12 responses to “Silent Sunday…”

  1. Sorry to hear that. Could it be boredom? Or being at a loss at to what to focus on next? Been in both places, so them I know.

    1. I don’t get bored, but it could be a kind of overwhelmed. I am beginning to find everything just a little too much…

  2. Maybe it is the eclipse! We are creatures of this planet, and how can we not be impacted by its cosmic events? Go with that, Jaye. :-)

  3. It’s one of those days and one of those moods, Jaye! It’s hard to explain it, sometimes.
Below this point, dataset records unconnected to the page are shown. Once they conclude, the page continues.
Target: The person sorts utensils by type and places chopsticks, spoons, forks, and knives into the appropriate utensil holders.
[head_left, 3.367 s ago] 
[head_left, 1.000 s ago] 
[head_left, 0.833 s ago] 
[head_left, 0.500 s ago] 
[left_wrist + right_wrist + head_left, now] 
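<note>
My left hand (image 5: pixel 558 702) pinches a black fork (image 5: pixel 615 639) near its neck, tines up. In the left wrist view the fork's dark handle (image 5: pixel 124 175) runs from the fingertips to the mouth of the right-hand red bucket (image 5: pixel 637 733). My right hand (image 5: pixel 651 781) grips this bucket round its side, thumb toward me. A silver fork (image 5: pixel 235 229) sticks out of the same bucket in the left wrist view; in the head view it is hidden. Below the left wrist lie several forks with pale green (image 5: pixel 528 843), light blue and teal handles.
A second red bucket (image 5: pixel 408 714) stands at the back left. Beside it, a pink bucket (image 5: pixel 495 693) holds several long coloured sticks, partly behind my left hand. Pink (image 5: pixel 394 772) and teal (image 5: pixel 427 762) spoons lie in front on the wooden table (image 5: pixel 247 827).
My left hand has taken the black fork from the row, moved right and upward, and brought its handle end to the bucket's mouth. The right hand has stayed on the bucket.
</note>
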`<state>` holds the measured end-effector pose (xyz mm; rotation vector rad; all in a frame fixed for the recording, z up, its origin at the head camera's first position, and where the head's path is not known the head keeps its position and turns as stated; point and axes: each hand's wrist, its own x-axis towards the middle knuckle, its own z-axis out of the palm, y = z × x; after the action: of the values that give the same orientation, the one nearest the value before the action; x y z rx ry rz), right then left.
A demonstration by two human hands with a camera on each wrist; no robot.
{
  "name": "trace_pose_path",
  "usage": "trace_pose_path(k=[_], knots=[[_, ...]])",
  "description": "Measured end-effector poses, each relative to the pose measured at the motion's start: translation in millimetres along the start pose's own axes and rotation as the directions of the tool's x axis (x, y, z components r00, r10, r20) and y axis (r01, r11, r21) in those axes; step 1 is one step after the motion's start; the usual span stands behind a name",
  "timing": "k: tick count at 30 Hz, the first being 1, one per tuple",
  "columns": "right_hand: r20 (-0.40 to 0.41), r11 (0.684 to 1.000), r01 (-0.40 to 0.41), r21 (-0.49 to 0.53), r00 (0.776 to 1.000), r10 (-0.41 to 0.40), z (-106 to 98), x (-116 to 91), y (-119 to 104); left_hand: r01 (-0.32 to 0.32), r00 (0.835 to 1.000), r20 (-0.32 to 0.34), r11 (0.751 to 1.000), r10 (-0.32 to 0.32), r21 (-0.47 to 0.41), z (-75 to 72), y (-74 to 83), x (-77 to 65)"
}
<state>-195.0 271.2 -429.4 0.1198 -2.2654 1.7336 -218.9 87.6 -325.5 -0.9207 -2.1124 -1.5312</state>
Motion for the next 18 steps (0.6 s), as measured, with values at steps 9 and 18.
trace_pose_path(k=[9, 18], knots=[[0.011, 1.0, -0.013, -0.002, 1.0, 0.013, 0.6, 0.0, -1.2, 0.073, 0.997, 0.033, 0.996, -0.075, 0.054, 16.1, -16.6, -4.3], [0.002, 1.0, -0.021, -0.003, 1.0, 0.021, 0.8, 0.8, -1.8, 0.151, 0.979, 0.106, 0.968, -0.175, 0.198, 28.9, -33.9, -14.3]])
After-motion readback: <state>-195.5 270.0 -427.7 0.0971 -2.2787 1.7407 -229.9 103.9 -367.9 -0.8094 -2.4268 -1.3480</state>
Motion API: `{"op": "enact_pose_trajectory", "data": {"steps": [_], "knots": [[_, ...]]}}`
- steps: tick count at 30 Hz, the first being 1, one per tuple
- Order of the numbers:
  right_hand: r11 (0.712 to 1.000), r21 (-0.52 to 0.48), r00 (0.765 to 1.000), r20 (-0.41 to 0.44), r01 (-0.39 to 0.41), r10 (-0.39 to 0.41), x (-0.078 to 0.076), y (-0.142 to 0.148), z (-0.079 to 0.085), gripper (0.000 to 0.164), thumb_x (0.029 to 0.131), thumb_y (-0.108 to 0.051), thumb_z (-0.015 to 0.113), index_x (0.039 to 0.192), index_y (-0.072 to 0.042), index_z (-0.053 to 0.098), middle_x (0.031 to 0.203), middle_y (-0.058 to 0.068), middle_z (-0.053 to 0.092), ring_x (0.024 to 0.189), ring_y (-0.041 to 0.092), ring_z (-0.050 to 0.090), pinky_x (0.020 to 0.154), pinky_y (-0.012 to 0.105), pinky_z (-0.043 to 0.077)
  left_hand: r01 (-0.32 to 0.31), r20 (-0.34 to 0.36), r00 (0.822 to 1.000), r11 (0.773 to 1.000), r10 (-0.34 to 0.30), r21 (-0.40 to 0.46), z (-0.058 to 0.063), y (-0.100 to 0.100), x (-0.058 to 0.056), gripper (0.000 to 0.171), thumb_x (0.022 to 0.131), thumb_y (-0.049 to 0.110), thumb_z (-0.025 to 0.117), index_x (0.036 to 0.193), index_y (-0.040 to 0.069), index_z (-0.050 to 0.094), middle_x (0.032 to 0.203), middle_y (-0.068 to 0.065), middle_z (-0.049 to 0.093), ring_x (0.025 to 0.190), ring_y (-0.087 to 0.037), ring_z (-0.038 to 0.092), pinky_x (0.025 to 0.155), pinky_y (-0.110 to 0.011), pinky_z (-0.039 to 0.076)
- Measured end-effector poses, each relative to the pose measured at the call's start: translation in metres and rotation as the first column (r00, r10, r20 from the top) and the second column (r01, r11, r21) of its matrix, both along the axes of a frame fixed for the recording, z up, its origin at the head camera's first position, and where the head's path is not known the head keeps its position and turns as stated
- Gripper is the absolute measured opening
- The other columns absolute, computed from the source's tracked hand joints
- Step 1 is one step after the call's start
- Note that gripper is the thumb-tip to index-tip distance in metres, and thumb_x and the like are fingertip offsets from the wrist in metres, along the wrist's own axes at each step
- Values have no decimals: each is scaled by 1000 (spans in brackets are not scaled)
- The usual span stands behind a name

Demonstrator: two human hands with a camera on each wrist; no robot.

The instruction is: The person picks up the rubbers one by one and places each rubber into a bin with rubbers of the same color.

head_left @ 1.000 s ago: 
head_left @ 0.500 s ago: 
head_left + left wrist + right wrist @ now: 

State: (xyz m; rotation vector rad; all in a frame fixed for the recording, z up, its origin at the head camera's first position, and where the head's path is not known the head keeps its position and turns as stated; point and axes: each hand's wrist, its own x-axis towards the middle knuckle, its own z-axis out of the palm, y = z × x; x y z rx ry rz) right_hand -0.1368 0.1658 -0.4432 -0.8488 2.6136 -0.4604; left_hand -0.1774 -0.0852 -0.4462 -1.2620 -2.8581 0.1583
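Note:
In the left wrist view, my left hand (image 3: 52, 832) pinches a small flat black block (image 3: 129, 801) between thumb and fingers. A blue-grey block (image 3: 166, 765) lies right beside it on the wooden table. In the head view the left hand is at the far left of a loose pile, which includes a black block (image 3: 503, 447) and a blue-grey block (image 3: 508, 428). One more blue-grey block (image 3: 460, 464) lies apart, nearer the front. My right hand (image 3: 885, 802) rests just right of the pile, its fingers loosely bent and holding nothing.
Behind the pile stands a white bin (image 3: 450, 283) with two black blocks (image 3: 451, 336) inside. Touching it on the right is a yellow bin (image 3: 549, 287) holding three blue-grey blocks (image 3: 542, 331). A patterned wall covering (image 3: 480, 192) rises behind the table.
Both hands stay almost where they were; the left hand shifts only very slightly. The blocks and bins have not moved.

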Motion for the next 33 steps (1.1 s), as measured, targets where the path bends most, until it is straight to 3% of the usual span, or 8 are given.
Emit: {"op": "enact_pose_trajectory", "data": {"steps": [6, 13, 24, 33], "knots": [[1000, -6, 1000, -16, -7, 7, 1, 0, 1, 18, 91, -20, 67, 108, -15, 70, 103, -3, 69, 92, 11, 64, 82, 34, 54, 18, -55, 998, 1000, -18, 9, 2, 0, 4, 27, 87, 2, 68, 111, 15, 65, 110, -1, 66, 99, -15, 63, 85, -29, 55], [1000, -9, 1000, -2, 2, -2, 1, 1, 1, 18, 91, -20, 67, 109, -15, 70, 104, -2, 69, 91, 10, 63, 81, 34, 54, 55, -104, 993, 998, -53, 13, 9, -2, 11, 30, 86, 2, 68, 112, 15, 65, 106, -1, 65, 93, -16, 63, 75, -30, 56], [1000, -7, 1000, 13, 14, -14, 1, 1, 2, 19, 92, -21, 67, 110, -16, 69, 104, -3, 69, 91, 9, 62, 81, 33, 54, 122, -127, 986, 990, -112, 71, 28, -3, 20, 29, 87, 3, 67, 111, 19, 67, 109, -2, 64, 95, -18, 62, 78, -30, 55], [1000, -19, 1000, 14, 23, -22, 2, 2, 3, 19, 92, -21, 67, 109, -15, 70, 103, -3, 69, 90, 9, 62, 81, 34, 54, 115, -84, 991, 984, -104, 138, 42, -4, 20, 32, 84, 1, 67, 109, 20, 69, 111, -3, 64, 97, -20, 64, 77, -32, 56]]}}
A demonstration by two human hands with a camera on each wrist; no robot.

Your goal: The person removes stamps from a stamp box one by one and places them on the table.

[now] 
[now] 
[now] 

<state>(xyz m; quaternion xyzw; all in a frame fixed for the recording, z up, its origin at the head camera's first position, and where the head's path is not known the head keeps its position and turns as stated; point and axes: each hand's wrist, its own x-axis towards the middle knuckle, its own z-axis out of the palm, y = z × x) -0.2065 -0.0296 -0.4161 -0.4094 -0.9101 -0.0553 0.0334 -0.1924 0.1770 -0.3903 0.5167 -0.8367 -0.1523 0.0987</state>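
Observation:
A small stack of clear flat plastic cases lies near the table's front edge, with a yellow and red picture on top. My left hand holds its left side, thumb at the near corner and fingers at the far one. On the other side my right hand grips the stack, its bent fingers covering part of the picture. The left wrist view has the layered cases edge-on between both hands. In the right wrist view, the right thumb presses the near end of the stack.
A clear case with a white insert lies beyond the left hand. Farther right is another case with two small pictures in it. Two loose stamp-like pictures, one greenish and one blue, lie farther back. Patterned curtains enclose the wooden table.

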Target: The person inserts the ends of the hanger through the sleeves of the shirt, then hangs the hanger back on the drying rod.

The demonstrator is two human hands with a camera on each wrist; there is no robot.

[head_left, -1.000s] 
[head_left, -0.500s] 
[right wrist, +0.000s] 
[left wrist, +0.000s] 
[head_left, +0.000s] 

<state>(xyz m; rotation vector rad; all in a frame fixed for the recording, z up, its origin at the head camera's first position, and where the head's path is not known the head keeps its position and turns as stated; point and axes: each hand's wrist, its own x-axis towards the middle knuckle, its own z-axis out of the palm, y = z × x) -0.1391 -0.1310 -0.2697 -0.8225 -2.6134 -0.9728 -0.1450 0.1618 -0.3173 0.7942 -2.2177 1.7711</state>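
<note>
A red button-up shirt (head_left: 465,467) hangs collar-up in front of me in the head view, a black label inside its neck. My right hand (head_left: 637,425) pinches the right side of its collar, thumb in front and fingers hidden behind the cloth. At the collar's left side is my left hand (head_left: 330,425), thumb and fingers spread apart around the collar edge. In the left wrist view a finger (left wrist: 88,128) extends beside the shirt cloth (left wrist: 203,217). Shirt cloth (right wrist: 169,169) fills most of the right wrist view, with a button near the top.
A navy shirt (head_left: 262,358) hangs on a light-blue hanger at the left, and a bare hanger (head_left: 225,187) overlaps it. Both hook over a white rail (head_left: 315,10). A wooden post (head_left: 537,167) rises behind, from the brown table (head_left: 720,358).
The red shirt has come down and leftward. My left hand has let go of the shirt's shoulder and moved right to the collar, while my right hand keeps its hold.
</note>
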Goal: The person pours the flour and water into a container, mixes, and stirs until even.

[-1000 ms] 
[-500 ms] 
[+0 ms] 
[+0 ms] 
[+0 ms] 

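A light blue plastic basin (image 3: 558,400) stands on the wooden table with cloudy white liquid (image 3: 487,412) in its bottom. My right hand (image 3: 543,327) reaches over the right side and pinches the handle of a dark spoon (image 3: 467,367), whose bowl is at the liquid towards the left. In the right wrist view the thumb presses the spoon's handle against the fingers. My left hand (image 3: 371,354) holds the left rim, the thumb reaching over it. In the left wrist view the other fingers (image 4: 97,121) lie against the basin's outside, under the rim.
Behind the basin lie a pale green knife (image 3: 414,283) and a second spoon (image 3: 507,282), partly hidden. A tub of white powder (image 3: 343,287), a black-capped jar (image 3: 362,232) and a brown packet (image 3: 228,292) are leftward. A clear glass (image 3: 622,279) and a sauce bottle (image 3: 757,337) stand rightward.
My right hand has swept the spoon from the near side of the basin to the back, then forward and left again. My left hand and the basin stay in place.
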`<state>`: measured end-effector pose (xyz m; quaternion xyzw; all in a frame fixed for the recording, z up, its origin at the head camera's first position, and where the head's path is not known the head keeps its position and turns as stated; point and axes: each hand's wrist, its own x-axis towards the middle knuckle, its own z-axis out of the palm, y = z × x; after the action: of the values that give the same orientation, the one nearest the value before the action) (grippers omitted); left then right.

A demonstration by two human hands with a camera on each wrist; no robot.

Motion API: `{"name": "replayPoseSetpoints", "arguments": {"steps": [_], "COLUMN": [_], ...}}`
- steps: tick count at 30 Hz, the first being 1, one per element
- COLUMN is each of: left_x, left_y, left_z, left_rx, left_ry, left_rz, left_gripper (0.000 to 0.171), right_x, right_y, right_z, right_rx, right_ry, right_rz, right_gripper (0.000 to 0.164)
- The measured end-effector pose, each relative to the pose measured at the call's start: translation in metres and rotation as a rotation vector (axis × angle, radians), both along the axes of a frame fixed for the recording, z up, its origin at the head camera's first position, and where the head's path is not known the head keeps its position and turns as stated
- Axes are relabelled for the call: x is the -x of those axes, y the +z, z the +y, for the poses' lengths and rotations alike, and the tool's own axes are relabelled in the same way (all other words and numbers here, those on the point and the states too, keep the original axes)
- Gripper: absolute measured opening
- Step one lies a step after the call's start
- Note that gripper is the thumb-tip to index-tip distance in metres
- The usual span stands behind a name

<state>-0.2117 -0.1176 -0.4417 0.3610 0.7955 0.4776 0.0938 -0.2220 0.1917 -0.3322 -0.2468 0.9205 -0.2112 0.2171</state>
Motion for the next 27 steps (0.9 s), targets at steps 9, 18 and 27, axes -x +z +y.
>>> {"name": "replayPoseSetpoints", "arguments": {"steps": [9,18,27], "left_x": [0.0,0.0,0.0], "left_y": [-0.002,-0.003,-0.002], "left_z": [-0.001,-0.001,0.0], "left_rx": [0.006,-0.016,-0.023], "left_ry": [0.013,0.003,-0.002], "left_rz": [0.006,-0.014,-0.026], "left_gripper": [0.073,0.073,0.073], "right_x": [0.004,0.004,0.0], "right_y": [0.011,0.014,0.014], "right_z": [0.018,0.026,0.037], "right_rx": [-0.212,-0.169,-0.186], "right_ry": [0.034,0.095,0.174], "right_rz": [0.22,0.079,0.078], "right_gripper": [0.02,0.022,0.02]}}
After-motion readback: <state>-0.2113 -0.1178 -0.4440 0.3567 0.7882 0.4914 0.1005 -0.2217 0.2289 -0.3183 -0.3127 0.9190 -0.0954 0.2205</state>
You’ll feel better when the eclipse is over.

    1. I hope so, Miriam…

  4. Not old age – just Mercury in retrograde. I feel the same.

    1. that’s good to know, Annabelle. how long must we suffer?

  5. I feel very ‘off’ today. The eclipse…that’s a thought.

    1. Mercury in retrograde is to blame, I am told…

      1. Ah ha!

  6. Hi Jaye, I am sorry to read this. I hope your lethargy will pass and you’ll feel better soon.

  7. Stephen Tanham Avatar
    Stephen Tanham

    There is a low-level virus doing the rounds, Jaye. I’ve had it, too. It settles on your chest and steals your energy. And it takes forever to shift. A friend referred to it as the 100 day cough. Mine in finally shifting and my mood lightening.